IRS proposed regulations impact estate planning - by John Varella

November 18, 2016 - Front Section
John Varella, Lourie & Cutler John Varella, Lourie & Cutler

Recently the IRS proposed regulations that would significantly impact the valuation of limited liability company interests, partnership interests and stock in family-controlled businesses for estate and gift tax purposes.

Often parent-owners of family businesses transfer their equity interests in the business to their children through gifts of LLC interests, partnership interests or stock. To determine the value of the gift, the taxpayer-parent takes into account restrictions on the partnership interests or stock, such as restrictions on transfer or the fact that the interest is a minority interest. These factors, among others, result in a reduction, or discount, in the gift’s value for gift tax purposes. The IRS proposed regulations would disregard certain restrictions in determining the fair market value of the transferred partnership interests or stock. As a result, the value of the gift would be higher, and, the imposition of the gift tax more likely.

The proposed regulations attempt to prevent the gift tax reduction in multiple ways. First, the regulations would disregard restrictions on liquidations that are not mandated by federal or state law. Second, the regulations would disregard the ability of nonfamily member owners to prohibit the removal of certain restrictions unless the nonfamily member had held the interest for more than 3 years and owns a substantial interest in the business. Third, the regulations would eliminate a discount for an equity interest that did not convey voting rights with it. Fourth, the regulations would disregard transfers of interests that did not also convey the right to liquidate the business. The regulations will apply to transfers occurring after the date that final regulations are published.

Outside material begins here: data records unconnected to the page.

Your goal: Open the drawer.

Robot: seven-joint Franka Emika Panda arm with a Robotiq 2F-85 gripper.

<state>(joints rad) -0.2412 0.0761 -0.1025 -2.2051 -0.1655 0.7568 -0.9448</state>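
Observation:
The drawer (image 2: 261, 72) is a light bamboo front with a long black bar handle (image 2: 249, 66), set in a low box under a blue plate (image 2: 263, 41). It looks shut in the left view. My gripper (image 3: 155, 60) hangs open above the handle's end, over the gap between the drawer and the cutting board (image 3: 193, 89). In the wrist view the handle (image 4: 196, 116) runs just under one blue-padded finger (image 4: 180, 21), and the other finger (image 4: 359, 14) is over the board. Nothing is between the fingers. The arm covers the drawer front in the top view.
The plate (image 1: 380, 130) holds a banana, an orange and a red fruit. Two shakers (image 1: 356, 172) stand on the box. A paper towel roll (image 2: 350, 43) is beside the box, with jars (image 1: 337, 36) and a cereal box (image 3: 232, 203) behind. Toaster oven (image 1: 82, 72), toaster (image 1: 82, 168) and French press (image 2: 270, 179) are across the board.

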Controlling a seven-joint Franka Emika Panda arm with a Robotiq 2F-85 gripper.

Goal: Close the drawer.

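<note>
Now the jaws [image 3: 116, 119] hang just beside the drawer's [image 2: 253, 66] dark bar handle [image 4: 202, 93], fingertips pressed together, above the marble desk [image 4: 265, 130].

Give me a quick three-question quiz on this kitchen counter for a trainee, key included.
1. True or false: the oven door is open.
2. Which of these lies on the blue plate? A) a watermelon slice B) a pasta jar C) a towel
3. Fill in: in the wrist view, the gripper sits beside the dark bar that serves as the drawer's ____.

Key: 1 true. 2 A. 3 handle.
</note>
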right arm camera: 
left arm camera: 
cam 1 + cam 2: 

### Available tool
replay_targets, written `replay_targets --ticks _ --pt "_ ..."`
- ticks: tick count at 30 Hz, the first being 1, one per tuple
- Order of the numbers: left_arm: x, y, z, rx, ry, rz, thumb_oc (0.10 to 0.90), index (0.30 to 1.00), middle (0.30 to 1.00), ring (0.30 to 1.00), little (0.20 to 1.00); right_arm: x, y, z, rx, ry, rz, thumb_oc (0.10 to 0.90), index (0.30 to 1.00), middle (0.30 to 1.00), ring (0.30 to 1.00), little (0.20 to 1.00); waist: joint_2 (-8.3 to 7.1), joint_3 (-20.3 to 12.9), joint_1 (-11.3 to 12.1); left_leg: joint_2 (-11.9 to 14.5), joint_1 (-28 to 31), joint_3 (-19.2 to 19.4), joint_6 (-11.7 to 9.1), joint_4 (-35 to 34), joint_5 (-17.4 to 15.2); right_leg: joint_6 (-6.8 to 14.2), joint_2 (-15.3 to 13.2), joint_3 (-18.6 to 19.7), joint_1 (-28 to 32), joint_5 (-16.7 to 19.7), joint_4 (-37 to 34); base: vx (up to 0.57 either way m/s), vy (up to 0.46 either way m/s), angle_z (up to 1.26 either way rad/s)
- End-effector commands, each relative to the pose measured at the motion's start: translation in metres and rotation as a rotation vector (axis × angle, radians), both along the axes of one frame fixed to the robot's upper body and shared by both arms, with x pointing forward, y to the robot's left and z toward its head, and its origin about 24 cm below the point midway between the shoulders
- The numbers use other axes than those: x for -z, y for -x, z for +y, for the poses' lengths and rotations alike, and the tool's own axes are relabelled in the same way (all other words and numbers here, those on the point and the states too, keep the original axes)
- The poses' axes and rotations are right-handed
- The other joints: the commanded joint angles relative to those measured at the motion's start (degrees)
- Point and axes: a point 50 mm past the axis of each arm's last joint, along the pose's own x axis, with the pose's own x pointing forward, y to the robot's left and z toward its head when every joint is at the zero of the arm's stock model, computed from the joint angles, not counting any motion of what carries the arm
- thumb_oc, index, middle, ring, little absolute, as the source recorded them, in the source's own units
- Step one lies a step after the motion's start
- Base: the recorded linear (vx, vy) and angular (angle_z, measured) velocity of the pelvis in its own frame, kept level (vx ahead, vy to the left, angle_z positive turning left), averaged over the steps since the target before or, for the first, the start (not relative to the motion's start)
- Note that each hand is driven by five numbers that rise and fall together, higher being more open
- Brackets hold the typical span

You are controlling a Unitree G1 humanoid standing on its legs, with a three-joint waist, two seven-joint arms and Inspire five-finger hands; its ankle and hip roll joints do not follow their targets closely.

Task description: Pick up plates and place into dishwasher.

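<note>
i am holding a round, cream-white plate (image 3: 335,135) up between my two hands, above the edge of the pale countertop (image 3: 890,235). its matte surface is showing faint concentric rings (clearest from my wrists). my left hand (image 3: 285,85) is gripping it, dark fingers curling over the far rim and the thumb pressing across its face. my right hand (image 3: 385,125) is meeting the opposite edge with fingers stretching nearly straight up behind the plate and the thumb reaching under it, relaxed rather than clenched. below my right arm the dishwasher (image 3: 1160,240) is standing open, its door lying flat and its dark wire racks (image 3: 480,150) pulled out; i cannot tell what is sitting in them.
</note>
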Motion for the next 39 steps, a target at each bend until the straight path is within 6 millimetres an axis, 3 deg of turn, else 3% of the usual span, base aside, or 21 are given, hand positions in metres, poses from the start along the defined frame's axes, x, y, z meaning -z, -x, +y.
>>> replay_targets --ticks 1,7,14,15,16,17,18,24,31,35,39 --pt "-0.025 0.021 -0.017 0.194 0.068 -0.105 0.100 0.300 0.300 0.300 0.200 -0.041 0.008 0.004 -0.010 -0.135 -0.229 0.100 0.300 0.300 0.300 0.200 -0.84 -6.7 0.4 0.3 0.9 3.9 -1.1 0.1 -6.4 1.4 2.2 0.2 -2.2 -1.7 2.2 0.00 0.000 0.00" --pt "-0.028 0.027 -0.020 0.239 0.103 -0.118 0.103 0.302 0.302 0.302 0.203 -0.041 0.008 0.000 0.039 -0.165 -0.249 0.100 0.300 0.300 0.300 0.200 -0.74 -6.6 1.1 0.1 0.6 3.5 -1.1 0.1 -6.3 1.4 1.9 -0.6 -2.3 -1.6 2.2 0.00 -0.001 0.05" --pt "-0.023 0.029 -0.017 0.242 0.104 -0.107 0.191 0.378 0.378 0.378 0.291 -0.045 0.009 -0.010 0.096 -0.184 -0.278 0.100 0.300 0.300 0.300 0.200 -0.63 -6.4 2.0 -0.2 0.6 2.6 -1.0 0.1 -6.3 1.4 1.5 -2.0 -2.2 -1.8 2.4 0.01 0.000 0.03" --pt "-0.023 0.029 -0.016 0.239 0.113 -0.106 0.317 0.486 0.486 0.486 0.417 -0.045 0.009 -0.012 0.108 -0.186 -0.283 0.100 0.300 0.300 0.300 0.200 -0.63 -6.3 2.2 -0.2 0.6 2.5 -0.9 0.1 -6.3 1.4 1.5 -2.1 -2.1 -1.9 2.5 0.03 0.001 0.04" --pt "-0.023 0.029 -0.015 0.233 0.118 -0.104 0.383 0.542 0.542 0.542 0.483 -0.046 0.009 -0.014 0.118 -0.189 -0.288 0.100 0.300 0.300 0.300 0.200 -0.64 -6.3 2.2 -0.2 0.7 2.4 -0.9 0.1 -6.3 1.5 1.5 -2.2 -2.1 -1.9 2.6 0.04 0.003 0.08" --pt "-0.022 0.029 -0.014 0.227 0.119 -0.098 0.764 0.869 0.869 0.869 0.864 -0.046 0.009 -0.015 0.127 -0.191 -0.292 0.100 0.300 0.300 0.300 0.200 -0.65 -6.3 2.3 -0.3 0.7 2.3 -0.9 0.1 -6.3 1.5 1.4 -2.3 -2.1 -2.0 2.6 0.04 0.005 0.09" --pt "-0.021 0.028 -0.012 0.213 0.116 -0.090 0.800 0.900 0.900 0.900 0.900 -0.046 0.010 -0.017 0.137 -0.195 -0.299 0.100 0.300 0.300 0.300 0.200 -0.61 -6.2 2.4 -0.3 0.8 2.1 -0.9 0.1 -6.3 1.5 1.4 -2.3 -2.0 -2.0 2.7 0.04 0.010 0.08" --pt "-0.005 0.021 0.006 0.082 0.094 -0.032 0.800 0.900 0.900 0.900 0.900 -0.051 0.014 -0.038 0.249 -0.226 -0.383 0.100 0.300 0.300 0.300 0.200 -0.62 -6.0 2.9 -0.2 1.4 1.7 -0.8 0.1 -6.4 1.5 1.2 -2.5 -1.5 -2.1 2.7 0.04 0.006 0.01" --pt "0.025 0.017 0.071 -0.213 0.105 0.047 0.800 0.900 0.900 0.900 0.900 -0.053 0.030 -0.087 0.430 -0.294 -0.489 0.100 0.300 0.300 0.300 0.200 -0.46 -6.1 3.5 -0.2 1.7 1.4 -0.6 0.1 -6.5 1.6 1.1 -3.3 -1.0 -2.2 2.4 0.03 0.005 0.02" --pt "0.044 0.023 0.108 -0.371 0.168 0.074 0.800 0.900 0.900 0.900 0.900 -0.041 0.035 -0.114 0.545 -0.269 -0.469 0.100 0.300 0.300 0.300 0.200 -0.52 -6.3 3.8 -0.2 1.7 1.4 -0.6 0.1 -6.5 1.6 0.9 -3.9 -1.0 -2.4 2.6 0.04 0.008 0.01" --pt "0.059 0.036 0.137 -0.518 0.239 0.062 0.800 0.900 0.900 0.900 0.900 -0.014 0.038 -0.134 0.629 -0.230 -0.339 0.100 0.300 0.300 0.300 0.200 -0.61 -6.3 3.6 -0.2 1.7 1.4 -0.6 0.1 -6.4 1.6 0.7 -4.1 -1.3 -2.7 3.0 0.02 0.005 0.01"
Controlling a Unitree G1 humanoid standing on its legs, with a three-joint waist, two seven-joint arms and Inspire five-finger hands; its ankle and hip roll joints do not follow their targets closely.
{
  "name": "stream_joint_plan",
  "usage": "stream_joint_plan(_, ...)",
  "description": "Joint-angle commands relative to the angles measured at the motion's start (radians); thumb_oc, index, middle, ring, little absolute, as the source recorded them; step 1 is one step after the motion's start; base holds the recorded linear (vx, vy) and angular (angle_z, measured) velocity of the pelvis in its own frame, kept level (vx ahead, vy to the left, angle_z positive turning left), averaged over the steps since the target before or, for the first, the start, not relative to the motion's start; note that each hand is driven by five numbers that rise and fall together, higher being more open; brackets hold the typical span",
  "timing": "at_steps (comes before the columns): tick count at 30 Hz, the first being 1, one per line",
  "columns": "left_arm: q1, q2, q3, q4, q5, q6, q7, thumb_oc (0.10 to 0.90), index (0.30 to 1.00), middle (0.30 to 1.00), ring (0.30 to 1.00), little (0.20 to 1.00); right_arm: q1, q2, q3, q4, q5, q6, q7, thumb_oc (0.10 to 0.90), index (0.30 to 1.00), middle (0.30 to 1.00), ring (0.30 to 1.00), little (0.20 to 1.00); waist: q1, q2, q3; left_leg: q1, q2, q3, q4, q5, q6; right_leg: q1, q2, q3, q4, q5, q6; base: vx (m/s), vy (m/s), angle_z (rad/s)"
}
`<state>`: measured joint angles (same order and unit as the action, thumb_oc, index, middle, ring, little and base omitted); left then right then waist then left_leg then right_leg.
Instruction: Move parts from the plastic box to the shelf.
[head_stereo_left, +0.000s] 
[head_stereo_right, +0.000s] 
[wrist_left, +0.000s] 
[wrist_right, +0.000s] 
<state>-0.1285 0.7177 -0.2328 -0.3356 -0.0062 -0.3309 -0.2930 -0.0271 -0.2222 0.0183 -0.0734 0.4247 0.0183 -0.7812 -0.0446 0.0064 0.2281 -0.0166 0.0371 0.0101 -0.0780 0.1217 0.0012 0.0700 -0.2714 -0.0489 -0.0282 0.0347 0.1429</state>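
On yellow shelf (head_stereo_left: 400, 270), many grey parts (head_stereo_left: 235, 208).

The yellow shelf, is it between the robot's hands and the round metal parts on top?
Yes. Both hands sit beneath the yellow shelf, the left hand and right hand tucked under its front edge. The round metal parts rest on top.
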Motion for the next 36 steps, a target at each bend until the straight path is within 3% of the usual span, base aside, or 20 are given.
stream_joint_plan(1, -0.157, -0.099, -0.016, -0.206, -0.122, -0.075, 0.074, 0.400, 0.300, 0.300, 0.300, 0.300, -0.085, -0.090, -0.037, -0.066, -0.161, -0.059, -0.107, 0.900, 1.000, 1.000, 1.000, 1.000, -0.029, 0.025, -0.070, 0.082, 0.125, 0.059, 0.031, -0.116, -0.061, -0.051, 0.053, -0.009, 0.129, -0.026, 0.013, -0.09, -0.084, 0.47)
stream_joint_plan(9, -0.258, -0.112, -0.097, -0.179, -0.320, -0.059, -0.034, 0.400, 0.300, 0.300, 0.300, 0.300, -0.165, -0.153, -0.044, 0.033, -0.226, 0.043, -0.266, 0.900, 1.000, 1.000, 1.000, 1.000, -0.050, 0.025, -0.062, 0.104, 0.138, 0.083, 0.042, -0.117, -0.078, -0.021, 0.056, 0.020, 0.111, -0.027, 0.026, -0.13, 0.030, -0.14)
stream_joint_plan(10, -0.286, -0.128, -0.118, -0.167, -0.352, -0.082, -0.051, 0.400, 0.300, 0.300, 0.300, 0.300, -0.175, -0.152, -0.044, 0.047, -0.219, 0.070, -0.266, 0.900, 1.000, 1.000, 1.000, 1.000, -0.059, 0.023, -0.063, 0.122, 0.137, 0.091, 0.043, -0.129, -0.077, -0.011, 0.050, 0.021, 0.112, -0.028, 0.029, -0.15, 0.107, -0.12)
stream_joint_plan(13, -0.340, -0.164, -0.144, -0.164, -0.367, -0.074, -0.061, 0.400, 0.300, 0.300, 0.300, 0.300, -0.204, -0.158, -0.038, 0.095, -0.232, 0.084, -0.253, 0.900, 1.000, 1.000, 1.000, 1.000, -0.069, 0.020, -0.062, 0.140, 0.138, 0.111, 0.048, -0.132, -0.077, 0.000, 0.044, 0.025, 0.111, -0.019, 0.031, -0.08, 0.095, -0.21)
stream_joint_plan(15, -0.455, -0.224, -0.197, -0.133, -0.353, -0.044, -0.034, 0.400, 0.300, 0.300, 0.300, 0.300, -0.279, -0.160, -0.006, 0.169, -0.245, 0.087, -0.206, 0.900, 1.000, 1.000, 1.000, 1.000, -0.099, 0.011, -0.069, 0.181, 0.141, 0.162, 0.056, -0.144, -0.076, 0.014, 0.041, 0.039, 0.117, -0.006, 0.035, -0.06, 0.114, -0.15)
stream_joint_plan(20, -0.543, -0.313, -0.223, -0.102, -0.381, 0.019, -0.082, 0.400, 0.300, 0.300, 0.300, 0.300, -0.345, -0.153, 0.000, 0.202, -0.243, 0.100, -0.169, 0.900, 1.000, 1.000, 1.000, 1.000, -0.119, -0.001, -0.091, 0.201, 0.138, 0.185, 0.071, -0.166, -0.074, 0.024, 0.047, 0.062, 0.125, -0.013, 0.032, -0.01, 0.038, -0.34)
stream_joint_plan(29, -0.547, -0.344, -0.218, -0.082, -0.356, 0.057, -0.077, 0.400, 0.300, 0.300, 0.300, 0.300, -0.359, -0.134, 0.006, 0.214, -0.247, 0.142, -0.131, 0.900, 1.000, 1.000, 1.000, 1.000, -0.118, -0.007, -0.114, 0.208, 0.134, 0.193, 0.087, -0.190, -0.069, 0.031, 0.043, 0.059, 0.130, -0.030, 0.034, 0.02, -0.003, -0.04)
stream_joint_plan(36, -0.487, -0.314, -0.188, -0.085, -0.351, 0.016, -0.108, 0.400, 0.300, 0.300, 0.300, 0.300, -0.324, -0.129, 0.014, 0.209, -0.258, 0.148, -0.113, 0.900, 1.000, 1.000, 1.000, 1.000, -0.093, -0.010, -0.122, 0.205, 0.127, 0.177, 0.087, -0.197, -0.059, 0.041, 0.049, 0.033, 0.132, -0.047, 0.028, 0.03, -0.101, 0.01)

The impact of these regulations on the manner in which family businesses are passed down from one generation to another cannot be understated. The limitations would significantly limit the taxpayer’s ability to take discounts for lack of control and/or minority interest on the transfer of an equity interest to a family member. Family business owners may want to consult their tax lawyers regarding these proposed regulation.

John Varella is an attorney with Lourie & Cutler, Boston, Mass.